# Probabilistic PCA

Probabilistic principal components analysis (PCA) is a dimensionality reduction technique that analyzes data via a lower dimensional latent space (Tipping and Bishop 1999). It is often used when there are missing values in the data or for multidimensional scaling.

## Imports

import functools
import warnings

import matplotlib.pyplot as plt
import numpy as np
import seaborn as sns

import tensorflow.compat.v2 as tf
import tensorflow_probability as tfp

from tensorflow_probability import bijectors as tfb
from tensorflow_probability import distributions as tfd

tf.enable_v2_behavior()

plt.style.use("ggplot")
warnings.filterwarnings('ignore')


## The Model

Consider a data set $\mathbf{X} = {\mathbf{x}_n}$ of $N$ data points, where each data point is $D$-dimensional, $\mathbf{x}_n \in \mathbb{R}^D$. We aim to represent each $\mathbf{x}_n$ under a latent variable $\mathbf{z}_n \in \mathbb{R}^K$ with lower dimension, $K < D$. The set of principal axes $\mathbf{W}$ relates the latent variables to the data.

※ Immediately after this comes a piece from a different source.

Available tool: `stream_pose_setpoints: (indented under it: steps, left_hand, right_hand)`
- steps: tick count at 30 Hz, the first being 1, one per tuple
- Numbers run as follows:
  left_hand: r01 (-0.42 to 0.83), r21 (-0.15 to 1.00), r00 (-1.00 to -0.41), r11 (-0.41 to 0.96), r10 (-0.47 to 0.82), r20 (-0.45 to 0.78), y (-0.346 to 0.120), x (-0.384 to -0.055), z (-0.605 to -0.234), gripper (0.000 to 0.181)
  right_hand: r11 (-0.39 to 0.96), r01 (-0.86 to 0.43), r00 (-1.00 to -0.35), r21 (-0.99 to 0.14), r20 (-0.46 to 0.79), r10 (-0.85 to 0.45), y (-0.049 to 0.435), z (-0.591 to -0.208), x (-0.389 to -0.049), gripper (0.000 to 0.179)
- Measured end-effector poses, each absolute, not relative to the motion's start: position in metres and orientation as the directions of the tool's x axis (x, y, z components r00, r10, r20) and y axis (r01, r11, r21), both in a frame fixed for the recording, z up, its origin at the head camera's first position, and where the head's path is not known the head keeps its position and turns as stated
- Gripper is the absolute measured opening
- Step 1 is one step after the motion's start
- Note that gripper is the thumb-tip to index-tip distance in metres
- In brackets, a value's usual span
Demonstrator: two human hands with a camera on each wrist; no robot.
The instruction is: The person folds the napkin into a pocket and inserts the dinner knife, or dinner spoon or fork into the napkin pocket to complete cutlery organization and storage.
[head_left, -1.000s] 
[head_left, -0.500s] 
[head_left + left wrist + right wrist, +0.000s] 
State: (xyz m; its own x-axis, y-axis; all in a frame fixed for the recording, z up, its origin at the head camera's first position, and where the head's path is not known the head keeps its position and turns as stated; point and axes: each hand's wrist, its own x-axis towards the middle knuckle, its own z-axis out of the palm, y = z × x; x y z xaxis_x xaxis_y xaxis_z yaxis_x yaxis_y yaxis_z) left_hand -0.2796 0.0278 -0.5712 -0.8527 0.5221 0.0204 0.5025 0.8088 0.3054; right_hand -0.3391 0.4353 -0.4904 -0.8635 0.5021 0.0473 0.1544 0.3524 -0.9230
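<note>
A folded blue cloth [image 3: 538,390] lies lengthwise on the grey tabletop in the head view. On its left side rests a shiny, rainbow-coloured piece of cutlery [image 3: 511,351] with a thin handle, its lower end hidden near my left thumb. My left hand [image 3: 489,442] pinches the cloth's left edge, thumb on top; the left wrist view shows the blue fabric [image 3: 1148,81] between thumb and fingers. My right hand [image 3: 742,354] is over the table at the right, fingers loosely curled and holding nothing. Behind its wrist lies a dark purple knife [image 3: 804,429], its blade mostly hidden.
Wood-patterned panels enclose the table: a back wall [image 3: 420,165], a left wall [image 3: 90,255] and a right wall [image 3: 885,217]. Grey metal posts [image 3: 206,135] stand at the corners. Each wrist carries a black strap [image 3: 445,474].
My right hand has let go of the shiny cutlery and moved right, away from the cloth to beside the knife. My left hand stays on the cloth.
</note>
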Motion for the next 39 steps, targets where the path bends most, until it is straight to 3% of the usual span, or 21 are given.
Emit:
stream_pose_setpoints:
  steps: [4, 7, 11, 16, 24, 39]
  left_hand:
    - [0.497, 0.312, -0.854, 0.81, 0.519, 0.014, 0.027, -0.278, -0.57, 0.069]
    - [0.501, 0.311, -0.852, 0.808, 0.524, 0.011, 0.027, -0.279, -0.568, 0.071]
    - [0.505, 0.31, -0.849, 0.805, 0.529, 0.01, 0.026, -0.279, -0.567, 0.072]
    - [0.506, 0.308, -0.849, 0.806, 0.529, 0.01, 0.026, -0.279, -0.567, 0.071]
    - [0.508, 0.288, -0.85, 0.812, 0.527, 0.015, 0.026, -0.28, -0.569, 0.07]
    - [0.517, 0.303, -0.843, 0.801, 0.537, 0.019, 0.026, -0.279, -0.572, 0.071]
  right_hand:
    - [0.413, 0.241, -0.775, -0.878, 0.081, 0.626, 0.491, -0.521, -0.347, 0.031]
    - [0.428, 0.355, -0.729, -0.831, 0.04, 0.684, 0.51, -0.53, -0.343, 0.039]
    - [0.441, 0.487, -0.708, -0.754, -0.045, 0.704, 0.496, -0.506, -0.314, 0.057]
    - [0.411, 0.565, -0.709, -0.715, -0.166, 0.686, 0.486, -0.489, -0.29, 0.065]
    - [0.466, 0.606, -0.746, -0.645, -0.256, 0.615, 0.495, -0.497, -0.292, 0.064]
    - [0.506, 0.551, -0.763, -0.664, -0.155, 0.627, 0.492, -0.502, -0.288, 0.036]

Specifically, we assume that each latent variable is normally distributed,

$$\begin{equation*} \mathbf{z}_n \sim N(\mathbf{0}, \mathbf{I}). \end{equation*}$$

The corresponding data point is generated via a projection,

$$\begin{equation*} \mathbf{x}_n \mid \mathbf{z}_n \sim N(\mathbf{W}\mathbf{z}_n, \sigma^2\mathbf{I}), \end{equation*}$$

where the matrix $\mathbf{W}\in\mathbb{R}^{D\times K}$ are known as the principal axes. In probabilistic PCA, we are typically interested in estimating the principal axes $\mathbf{W}$ and the noise term $\sigma^2$.

Probabilistic PCA generalizes classical PCA. Marginalizing out the the latent variable, the distribution of each data point is

$$\begin{equation*} \mathbf{x}_n \sim N(\mathbf{0}, \mathbf{W}\mathbf{W}^\top + \sigma^2\mathbf{I}). \end{equation*}$$

Classical PCA is the specific case of probabilistic PCA when the covariance of the noise becomes infinitesimally small, $\sigma^2 \to 0$.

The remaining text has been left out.